The problem -
Reproduce only the lines of the material below that start at the line containing "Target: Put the" and stop at the line containing "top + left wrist". Keep both end lines.
The data section start
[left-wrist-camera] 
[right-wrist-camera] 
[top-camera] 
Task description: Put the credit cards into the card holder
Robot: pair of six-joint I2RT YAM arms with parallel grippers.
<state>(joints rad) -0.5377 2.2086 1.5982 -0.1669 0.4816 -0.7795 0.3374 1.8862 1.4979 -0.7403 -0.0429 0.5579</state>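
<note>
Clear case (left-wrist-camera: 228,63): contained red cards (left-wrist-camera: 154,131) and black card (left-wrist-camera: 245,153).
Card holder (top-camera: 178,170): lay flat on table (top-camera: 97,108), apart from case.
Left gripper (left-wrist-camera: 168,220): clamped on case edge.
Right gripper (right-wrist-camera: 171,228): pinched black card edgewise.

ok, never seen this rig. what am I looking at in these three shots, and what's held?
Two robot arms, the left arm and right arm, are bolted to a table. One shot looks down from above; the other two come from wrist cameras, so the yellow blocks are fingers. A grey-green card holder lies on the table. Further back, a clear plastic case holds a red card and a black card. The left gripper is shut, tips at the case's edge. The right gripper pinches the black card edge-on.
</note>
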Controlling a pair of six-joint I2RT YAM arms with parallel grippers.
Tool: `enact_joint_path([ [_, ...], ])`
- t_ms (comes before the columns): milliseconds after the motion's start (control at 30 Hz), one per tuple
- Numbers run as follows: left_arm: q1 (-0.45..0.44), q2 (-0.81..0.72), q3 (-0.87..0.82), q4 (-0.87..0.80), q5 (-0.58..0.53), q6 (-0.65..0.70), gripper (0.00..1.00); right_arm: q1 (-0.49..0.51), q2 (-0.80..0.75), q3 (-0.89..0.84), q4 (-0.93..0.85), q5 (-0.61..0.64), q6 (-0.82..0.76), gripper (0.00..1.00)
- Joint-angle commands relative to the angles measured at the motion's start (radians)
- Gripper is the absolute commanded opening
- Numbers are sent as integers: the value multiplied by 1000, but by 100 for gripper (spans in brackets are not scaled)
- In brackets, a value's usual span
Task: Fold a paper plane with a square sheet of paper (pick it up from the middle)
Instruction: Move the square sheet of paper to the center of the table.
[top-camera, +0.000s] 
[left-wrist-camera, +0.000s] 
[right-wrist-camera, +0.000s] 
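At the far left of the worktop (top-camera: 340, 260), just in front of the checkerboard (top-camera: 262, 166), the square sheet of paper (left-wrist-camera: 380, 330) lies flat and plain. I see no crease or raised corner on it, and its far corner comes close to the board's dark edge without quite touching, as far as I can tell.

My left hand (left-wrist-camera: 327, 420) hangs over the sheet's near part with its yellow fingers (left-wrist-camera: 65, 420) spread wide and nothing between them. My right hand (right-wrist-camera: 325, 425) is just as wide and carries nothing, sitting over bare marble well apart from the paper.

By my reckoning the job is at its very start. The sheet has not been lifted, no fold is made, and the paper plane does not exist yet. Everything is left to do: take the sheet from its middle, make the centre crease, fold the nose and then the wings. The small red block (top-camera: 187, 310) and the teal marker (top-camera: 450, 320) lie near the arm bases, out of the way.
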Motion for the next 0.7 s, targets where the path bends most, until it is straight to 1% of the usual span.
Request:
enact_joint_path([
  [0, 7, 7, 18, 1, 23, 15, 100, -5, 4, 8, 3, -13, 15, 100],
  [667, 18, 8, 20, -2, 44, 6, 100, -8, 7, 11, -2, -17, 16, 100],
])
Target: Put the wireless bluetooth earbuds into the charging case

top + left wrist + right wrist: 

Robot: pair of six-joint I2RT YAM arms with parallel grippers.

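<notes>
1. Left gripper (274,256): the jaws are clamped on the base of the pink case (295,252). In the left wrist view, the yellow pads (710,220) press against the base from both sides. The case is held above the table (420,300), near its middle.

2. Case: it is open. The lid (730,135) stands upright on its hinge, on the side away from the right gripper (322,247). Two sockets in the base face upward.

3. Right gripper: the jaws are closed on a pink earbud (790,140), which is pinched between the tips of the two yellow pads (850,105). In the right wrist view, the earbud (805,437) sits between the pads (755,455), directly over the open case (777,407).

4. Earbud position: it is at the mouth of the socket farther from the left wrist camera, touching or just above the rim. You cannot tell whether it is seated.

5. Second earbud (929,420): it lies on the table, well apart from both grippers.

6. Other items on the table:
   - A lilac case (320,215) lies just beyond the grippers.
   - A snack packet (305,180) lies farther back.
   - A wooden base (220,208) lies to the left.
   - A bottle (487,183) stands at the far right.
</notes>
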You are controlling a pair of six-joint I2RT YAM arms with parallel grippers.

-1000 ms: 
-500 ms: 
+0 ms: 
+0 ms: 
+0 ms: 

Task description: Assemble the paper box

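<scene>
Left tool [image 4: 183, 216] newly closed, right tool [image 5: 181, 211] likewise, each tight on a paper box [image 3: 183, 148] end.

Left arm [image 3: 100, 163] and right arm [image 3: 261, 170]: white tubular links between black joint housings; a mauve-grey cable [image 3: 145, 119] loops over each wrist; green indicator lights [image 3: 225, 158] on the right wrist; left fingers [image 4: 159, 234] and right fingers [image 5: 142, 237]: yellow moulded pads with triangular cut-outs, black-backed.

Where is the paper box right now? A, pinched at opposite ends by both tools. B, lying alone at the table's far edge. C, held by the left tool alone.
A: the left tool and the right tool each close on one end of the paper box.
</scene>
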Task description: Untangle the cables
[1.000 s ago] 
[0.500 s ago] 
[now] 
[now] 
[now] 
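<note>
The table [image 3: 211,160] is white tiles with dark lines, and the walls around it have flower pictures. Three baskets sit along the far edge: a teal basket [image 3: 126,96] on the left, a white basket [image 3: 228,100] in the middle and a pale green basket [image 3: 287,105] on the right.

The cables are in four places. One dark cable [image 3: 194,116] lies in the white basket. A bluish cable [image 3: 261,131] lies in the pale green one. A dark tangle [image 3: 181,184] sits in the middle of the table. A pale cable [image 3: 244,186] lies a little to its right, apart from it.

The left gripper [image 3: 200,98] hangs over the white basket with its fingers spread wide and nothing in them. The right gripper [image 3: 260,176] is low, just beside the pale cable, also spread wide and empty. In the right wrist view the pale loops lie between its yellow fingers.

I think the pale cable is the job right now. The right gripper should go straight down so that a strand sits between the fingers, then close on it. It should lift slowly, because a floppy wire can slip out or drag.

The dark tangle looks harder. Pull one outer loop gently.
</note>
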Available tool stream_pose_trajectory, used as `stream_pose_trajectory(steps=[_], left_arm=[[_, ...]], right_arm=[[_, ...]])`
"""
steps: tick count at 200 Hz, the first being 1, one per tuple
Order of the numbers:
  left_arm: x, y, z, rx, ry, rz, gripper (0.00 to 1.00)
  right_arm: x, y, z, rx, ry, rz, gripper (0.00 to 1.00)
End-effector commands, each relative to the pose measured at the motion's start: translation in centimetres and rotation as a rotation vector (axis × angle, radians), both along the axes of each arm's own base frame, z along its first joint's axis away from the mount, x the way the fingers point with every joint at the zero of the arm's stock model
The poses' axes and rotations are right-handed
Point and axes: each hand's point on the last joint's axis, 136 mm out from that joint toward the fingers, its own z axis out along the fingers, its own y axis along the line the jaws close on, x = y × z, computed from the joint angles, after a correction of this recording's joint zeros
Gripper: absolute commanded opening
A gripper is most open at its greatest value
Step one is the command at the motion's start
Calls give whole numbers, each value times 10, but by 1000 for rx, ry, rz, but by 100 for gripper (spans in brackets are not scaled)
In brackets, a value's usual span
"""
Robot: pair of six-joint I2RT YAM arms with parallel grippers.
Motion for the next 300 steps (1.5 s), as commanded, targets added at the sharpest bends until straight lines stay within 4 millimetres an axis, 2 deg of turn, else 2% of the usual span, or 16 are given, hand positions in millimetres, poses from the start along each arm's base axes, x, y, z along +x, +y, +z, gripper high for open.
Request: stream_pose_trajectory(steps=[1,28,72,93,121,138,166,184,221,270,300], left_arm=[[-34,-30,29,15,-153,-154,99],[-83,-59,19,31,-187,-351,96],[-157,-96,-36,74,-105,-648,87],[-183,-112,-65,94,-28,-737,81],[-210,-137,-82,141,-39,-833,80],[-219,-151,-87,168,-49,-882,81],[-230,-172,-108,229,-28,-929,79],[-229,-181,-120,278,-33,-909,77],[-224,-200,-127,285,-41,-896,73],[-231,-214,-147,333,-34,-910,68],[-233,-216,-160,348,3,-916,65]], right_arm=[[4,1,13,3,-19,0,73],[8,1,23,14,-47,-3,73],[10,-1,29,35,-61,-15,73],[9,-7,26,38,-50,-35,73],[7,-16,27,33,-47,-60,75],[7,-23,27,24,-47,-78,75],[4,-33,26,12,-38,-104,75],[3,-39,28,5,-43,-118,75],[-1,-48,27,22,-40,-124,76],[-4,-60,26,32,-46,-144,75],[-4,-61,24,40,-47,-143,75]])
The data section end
Task result -
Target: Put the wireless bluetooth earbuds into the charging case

top + left wrist + right wrist: 

No more output is expected.